Donor-Acceptor Polymer Based on Planar Structure of Alkylidene-Fluorene Derivative: Correlation of Power Conversion Efficiency among Polymer and Various Acceptor Units.

Abstract

This study synthesized a novel polymer, poly(alkylidene fluorene-alt-diphenylquinoxaline) (PAFDQ), based on a planar alkylidene-fluorene and a highly soluble quinoxaline derivative through the Suzuki coupling reaction. We designed a novel molecular structure based on alkylidene fluorene and quinoxaline derivatives due to compact packing property by the planar structure of alkyidene fluorene and efficient intra-molecular charge transfer by quinoxaline derivatives. The polymer was largely dissolved in organic solvents, with a number average molecular weight and polydispersity index of 13.2 kg/mol and 2.74, respectively. PAFDQ showed higher thermal stability compared with the general fluorene structure owing to its rigid alkylidene-fluorene structure.
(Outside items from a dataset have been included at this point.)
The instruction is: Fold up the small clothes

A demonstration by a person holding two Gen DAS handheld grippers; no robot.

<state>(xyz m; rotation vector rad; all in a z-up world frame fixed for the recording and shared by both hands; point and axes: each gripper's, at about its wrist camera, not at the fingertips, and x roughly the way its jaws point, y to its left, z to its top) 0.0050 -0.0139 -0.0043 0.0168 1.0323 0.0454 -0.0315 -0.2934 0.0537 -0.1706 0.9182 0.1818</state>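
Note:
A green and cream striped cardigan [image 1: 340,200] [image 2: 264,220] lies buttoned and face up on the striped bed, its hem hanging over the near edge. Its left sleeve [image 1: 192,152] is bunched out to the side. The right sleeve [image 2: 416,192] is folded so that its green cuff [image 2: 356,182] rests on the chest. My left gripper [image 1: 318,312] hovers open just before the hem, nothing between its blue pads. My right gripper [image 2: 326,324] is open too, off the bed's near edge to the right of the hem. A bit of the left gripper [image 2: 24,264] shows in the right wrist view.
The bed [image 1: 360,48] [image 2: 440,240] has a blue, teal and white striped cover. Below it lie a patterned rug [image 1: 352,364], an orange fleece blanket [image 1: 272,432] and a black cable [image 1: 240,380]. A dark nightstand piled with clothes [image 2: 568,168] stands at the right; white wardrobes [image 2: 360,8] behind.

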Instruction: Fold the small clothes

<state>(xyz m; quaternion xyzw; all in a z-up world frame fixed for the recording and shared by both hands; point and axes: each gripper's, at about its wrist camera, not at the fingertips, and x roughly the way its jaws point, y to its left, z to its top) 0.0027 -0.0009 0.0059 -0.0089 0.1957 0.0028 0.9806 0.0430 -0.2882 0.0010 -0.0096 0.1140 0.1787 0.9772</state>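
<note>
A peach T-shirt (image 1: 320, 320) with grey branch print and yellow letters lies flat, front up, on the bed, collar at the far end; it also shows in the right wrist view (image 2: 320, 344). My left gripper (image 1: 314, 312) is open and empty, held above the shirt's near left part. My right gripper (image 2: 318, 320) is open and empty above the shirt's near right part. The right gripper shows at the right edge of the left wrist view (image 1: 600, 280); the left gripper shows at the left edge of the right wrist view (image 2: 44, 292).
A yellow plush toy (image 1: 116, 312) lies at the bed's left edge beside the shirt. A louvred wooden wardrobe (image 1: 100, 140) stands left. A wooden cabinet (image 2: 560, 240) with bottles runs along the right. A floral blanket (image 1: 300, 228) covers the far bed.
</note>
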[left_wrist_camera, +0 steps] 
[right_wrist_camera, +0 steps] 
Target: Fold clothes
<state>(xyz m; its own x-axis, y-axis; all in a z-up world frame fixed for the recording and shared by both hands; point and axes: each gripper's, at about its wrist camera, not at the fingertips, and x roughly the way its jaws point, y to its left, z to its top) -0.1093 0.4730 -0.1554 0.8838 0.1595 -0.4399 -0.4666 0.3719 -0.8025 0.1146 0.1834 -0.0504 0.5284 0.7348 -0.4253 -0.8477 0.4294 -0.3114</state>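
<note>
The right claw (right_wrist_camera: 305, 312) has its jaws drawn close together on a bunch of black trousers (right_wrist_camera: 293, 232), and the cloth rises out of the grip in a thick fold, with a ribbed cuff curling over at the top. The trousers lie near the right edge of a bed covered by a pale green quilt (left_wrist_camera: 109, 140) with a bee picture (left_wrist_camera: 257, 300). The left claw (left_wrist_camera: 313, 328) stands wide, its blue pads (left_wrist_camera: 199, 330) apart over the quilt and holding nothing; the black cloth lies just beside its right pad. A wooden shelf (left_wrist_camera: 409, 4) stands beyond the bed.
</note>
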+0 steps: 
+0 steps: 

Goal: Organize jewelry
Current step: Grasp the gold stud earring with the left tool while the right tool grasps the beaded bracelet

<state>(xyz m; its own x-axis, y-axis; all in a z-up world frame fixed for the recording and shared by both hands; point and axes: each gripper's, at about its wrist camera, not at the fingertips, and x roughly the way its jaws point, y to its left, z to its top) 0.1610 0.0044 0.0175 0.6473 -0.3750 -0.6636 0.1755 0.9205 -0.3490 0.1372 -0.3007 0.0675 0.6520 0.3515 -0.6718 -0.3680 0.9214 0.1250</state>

The highest occupied and lowest unoccupied molecular orbital levels of PAFDQ were −5.37 eV and −3.42 eV, respectively. According to X-ray diffraction measurements, PAFDQ exhibited the formation of an ordered lamellar structure and conventional edge-on π-stacking. The device based on PAFDQ/Y6-BO-4Cl showed the best performance in terms of short circuit current (9.86 mA/cm2), open-circuit voltage (0.76 V), fill factor (44.23%), and power conversion efficiency (3.32%). Moreover, in the PAFDQ/Y6-BO-4Cl-based film, the phase separation of donor-rich and acceptor-rich phases, and the connected dark domains, was observed.